*Work instruction:*
Copy out each line of the data that holds the string "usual".

-- Information shown follows --

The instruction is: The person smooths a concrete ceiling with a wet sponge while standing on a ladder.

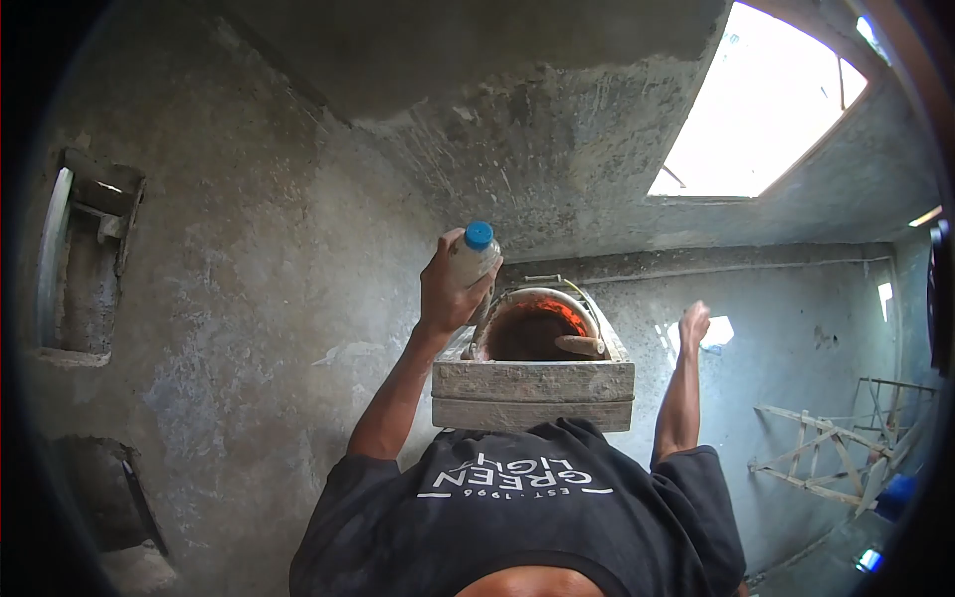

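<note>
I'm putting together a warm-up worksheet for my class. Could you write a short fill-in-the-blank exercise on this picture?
1. The left hand grips a bottle.
Its cap is coloured ____.
2. The year printed on the dark shirt is ____.
3. The bright opening lies toward the picture's upper ____ corner.

Missing words: blue; 1996; right.
</note>
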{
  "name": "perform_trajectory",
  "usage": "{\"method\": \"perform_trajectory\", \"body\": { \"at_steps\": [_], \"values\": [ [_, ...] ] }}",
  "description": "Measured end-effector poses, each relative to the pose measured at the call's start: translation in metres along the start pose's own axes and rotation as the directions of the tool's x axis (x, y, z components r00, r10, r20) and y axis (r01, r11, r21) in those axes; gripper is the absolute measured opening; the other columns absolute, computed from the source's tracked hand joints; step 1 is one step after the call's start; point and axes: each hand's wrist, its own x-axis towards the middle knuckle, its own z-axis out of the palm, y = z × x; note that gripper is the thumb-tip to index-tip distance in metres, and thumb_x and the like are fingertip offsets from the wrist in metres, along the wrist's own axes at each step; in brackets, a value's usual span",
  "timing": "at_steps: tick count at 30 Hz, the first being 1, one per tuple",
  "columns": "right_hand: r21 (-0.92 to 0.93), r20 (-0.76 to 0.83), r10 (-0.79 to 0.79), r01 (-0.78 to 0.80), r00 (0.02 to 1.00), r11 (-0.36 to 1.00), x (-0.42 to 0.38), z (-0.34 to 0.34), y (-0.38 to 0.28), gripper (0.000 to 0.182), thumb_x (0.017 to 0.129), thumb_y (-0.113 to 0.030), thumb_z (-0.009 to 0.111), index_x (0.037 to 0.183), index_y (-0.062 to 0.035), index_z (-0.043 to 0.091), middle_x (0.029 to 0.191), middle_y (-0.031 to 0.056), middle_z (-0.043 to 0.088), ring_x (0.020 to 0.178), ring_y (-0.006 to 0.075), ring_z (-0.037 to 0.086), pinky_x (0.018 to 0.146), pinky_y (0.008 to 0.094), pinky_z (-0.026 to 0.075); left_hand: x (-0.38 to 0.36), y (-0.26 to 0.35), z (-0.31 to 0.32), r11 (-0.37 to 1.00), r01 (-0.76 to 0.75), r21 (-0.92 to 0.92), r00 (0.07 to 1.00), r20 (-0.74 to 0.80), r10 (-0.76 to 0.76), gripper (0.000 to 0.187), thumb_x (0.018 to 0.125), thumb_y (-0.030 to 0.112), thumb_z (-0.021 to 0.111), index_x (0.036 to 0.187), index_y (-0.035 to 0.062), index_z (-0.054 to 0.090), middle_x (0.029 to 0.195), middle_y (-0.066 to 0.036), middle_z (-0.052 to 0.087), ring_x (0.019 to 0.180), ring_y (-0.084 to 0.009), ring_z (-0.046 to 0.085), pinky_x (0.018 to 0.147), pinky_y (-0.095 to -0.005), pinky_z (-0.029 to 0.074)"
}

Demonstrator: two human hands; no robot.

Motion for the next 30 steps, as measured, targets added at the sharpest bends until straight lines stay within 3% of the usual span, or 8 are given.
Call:
{"method": "perform_trajectory", "body": {
  "at_steps": [1, 3, 6, 9, 14, 17, 23, 30],
  "values": [
    [-0.064, 0.119, 0.092, -0.085, 0.989, 0.994, -0.015, 0.010, 0.020, 0.026, 0.075, -0.013, 0.073, 0.096, 0.0003, 0.066, 0.085, 0.0109, 0.069, 0.073, 0.0242, 0.067, 0.068, 0.0356, 0.055, -0.005, -0.002, -0.004, 1.000, 0.023, -0.015, 1.000, 0.005, -0.023, 0.048, 0.075, 0.021, 0.079, 0.111, 0.0044, 0.051, 0.093, -0.012, 0.067, 0.085, -0.0222, 0.068, 0.074, -0.0348, 0.053],
    [0.583, 0.506, 0.156, -0.470, 0.848, 0.663, -0.046, 0.018, 0.038, 0.030, 0.072, -0.013, 0.076, 0.097, 0.0016, 0.067, 0.082, 0.0134, 0.069, 0.071, 0.0220, 0.067, 0.065, 0.0327, 0.054, -0.004, -0.009, -0.005, 0.998, 0.052, -0.038, 0.999, 0.001, -0.052, 0.048, 0.075, 0.021, 0.079, 0.110, 0.0037, 0.052, 0.092, -0.012, 0.067, 0.083, -0.0211, 0.067, 0.074, -0.0342, 0.053],
    [0.348, 0.279, 0.277, -0.366, 0.919, 0.863, -0.071, 0.018, 0.021, 0.031, 0.074, -0.011, 0.072, 0.101, 0.0033, 0.066, 0.086, 0.0144, 0.068, 0.074, 0.0192, 0.066, 0.064, 0.0301, 0.053, -0.018, -0.015, -0.010, 0.993, 0.114, -0.014, 0.990, -0.077, -0.115, 0.045, 0.076, 0.020, 0.079, 0.107, 0.0035, 0.051, 0.088, -0.010, 0.066, 0.078, -0.0175, 0.065, 0.073, -0.0323, 0.052],
    [0.562, 0.390, 0.214, -0.416, 0.895, 0.715, -0.073, 0.002, -0.019, 0.025, 0.078, -0.008, 0.071, 0.099, 0.0047, 0.065, 0.082, 0.0105, 0.066, 0.069, 0.0165, 0.064, 0.059, 0.0264, 0.053, -0.030, -0.030, -0.009, 0.985, 0.166, -0.050, 0.975, -0.144, -0.171, 0.044, 0.076, 0.018, 0.079, 0.106, 0.0044, 0.051, 0.086, -0.008, 0.064, 0.077, -0.0162, 0.063, 0.072, -0.0322, 0.052],
    [0.752, 0.220, -0.371, 0.085, 0.902, 0.653, -0.060, -0.058, -0.138, 0.021, 0.082, -0.013, 0.071, 0.097, 0.0018, 0.065, 0.087, 0.0094, 0.068, 0.077, 0.0152, 0.064, 0.068, 0.0291, 0.053, -0.048, -0.053, -0.010, 0.974, 0.204, -0.100, 0.957, -0.190, -0.219, 0.042, 0.076, 0.018, 0.079, 0.105, 0.0045, 0.051, 0.087, -0.007, 0.064, 0.078, -0.0148, 0.063, 0.072, -0.0321, 0.052],
    [0.824, 0.345, -0.584, 0.061, 0.735, 0.563, -0.072, -0.087, -0.215, 0.020, 0.084, -0.013, 0.068, 0.097, 0.0019, 0.066, 0.086, 0.0086, 0.069, 0.078, 0.0125, 0.064, 0.070, 0.0273, 0.052, -0.065, -0.070, -0.022, 0.926, 0.373, -0.054, 0.912, -0.164, -0.377, 0.051, 0.073, 0.024, 0.083, 0.108, 0.0053, 0.051, 0.093, -0.009, 0.063, 0.084, -0.0197, 0.063, 0.077, -0.0338, 0.052],
    [0.577, 0.695, -0.680, 0.385, 0.233, 0.721, -0.139, -0.030, -0.274, 0.019, 0.081, -0.011, 0.066, 0.098, -0.0046, 0.069, 0.085, 0.0102, 0.070, 0.077, 0.0191, 0.067, 0.072, 0.0326, 0.053, -0.077, -0.093, -0.047, 0.906, 0.414, -0.086, 0.864, -0.276, -0.421, 0.056, 0.071, 0.026, 0.084, 0.110, 0.0039, 0.051, 0.096, -0.009, 0.063, 0.086, -0.0197, 0.063, 0.079, -0.0330, 0.052],
    [0.462, 0.787, -0.617, 0.668, -0.005, 0.584, -0.196, 0.101, -0.204, 0.020, 0.085, -0.009, 0.052, 0.097, -0.0020, 0.066, 0.092, 0.0226, 0.066, 0.079, 0.0382, 0.064, 0.072, 0.0436, 0.053, -0.093, -0.127, -0.070, 0.902, 0.421, 0.097, 0.880, -0.286, -0.380, 0.062, 0.068, 0.024, 0.086, 0.113, 0.0027, 0.050, 0.107, -0.010, 0.057, 0.093, -0.0214, 0.061, 0.081, -0.0344, 0.052]
  ]
}}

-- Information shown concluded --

*Solved problem:*
  "description": "Measured end-effector poses, each relative to the pose measured at the call's start: translation in metres along the start pose's own axes and rotation as the directions of the tool's x axis (x, y, z components r00, r10, r20) and y axis (r01, r11, r21) in those axes; gripper is the absolute measured opening; the other columns absolute, computed from the source's tracked hand joints; step 1 is one step after the call's start; point and axes: each hand's wrist, its own x-axis towards the middle knuckle, its own z-axis out of the palm, y = z × x; note that gripper is the thumb-tip to index-tip distance in metres, and thumb_x and the like are fingertip offsets from the wrist in metres, along the wrist's own axes at each step; in brackets, a value's usual span",
Motion for the next 30 steps, as measured, targets added at the sharpest bends until straight lines stay within 3% of the usual span, or 8 are given.

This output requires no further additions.